- Task details: Which lines belong in the answer? Exactly those from the line containing "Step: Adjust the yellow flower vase" through the last line of the records below, repeated as written.

- Records to use:
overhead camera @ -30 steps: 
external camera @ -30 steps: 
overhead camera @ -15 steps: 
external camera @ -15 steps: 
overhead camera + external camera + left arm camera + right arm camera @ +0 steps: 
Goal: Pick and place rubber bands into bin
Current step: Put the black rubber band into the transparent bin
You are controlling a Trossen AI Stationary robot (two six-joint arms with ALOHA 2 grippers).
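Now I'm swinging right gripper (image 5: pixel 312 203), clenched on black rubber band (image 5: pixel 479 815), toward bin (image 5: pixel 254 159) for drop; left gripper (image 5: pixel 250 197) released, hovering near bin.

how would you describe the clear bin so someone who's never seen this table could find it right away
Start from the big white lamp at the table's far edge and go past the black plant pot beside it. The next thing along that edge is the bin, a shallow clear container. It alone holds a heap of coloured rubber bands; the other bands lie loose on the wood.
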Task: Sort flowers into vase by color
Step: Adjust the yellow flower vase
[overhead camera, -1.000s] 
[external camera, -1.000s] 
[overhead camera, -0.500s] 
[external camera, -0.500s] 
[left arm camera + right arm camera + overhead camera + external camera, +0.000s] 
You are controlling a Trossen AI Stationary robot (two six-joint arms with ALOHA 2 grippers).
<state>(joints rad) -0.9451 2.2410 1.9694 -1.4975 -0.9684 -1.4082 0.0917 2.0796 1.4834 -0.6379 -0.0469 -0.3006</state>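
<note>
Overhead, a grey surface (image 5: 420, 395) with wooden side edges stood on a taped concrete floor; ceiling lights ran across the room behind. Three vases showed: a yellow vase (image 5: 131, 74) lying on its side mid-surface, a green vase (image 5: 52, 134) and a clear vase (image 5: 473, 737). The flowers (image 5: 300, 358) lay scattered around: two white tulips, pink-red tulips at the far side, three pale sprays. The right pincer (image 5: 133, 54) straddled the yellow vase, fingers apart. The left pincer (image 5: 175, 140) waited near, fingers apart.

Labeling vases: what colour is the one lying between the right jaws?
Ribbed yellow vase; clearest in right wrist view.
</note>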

- Task response:
Step: Adjust the yellow flower vase
[overhead camera, -1.000s] 
[external camera, -1.000s] 
[overhead camera, -0.500s] 
[external camera, -0.500s] 
[left arm camera + right arm camera + overhead camera + external camera, +0.000s] 
You are controlling a Trossen AI Stationary robot (two six-joint arms with ALOHA 2 grippers).
<state>(joints rad) -0.9451 2.2410 1.9694 -1.4975 -0.9684 -1.4082 0.0917 2.0796 1.4834 -0.6379 -0.0469 -0.3006</state>
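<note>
Overhead, a grey surface (image 5: 420, 395) with wooden side edges stood on a taped concrete floor; ceiling lights ran across the room behind. Three vases showed: a yellow vase (image 5: 131, 74) lying on its side mid-surface, a green vase (image 5: 52, 134) and a clear vase (image 5: 473, 737). The flowers (image 5: 300, 358) lay scattered around: two white tulips, pink-red tulips at the far side, three pale sprays. The right pincer (image 5: 133, 54) straddled the yellow vase, fingers apart. The left pincer (image 5: 175, 140) waited near, fingers apart.

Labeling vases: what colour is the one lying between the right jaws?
Ribbed yellow vase; clearest in right wrist view.
</note>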

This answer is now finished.